(Try it)
Pull every line containing "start" from the data.

Data records

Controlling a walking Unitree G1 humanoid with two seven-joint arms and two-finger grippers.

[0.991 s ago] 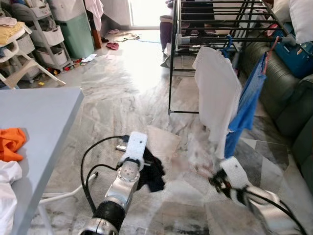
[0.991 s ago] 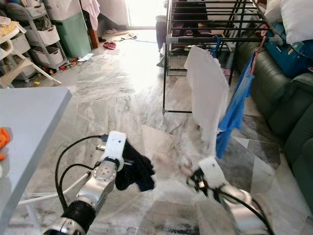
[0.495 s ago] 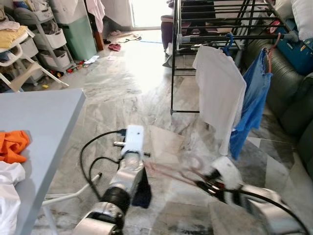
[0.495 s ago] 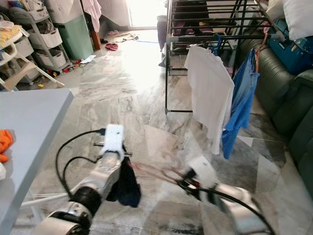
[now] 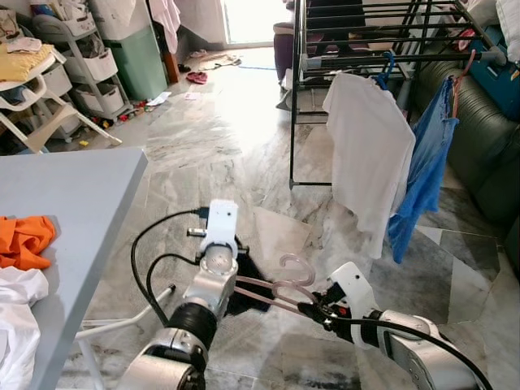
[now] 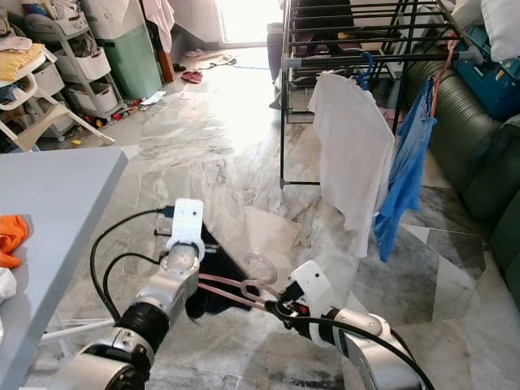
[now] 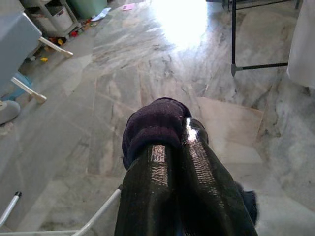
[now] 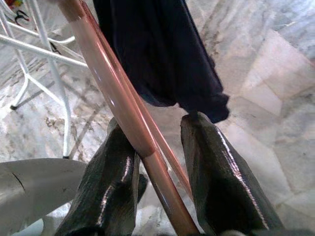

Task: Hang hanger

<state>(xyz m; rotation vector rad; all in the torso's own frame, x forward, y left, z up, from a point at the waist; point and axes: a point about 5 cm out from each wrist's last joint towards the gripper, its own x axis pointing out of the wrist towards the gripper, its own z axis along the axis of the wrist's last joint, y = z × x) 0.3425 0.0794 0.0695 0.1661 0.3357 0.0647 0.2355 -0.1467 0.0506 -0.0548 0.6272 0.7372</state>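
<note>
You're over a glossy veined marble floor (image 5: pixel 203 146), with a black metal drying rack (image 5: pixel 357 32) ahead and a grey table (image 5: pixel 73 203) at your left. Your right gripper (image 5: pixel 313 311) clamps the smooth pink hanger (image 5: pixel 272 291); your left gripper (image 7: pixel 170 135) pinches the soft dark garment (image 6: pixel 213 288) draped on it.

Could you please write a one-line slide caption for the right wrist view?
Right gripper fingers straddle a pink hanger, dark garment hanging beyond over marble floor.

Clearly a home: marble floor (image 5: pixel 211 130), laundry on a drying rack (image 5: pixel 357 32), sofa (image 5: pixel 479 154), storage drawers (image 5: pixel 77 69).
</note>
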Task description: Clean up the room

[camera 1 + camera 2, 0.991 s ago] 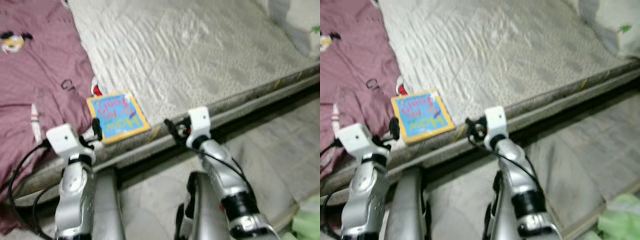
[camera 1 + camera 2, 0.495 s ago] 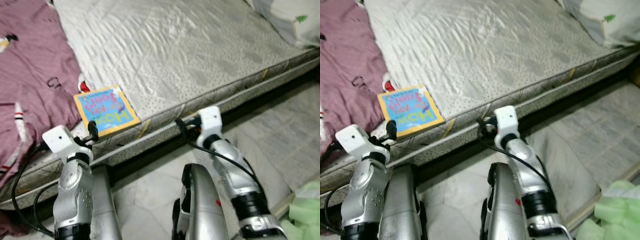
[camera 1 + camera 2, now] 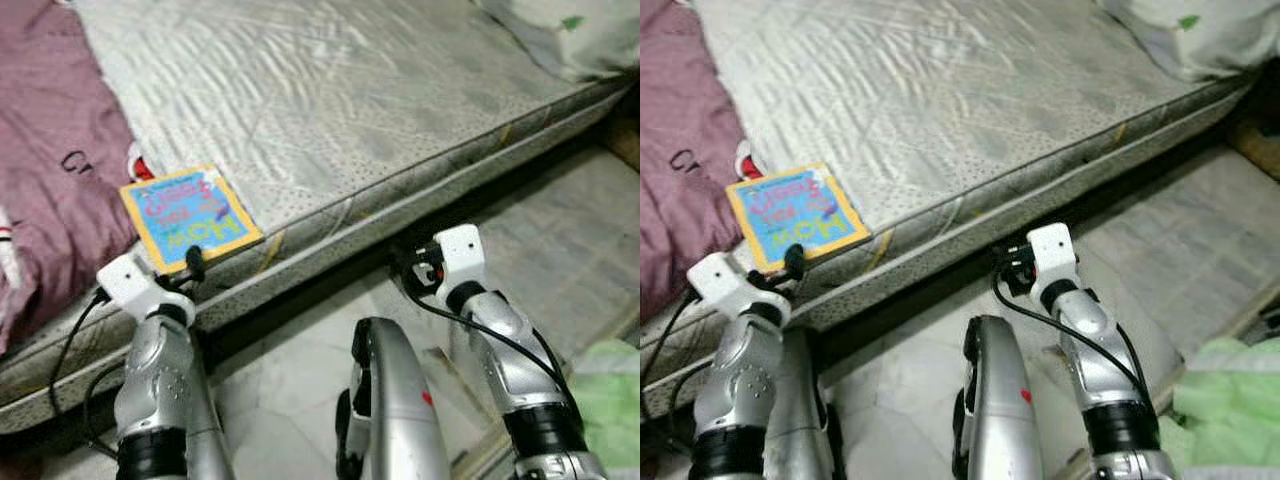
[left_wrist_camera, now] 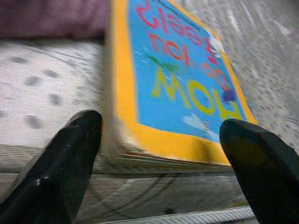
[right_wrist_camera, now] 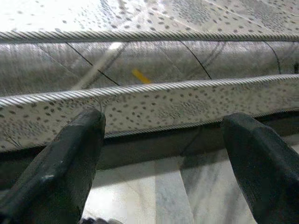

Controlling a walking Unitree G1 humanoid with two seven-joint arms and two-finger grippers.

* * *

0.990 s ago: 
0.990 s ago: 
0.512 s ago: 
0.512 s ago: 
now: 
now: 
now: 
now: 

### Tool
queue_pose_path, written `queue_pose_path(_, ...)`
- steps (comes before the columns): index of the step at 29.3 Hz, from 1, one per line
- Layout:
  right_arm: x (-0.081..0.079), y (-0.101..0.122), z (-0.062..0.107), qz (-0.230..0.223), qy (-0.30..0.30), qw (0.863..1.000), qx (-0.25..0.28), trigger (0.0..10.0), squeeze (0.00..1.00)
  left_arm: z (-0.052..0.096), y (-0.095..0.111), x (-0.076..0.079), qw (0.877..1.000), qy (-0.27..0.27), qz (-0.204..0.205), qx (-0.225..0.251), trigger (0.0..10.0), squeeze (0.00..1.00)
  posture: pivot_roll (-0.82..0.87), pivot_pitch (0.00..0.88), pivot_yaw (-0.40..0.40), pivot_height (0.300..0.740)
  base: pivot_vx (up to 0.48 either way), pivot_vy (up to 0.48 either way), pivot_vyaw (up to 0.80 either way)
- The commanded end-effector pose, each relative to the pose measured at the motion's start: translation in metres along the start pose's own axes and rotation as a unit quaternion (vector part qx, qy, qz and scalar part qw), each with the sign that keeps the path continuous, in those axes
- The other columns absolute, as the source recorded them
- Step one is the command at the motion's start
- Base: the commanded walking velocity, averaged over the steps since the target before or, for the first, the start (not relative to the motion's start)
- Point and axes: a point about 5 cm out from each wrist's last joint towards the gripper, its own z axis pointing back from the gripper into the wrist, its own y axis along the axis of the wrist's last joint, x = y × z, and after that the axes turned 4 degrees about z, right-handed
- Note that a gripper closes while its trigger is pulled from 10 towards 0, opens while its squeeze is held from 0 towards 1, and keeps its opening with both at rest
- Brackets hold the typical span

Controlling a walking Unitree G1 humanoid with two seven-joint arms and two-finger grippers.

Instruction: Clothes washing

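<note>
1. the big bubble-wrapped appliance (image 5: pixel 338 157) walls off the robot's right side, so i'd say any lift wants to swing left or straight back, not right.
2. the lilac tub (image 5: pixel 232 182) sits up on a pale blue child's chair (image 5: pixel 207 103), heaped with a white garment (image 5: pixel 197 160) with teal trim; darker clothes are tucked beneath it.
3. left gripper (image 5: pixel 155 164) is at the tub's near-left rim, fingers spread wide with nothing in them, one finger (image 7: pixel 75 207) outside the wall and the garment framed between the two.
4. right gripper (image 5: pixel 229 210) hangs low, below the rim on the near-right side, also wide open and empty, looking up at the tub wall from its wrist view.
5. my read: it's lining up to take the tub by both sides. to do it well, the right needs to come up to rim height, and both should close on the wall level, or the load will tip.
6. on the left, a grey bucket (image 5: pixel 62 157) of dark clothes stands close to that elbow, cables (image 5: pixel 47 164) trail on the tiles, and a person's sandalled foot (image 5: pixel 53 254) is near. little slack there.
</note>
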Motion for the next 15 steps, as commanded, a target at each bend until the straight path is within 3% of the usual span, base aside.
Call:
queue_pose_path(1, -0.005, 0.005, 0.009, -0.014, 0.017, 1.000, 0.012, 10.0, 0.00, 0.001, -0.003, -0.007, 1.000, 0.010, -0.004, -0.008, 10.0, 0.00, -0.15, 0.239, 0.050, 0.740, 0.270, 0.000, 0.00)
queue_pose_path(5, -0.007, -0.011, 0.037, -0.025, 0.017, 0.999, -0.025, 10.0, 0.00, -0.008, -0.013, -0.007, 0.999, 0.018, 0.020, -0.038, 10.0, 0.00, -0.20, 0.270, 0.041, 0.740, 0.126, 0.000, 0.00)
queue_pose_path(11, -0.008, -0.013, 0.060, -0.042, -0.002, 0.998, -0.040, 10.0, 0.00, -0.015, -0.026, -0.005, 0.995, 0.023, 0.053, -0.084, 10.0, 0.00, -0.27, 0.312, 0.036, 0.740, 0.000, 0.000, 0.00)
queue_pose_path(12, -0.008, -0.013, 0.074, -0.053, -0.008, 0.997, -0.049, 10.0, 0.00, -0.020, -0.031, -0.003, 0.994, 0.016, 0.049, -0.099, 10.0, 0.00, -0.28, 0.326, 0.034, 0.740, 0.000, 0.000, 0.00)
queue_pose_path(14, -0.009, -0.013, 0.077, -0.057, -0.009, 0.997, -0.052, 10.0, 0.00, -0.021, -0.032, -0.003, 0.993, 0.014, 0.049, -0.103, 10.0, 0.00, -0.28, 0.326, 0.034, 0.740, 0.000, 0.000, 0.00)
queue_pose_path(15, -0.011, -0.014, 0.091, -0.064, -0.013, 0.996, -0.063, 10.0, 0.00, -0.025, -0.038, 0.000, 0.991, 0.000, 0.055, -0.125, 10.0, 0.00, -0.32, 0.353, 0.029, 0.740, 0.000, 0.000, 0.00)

(Solution to this exercise)
- The commanded end-effector pose, each relative to the pose measured at the motion's start: translation in metres along the start pose's own axes and rotation as a unit quaternion (vector part qx, qy, qz and scalar part qw), each with the sign that keeps the path continuous, in those axes
- Step one is the command at the motion's start
- Base: the commanded walking velocity, averaged over the steps since the target before or, for the first, the start (not relative to the motion's start)

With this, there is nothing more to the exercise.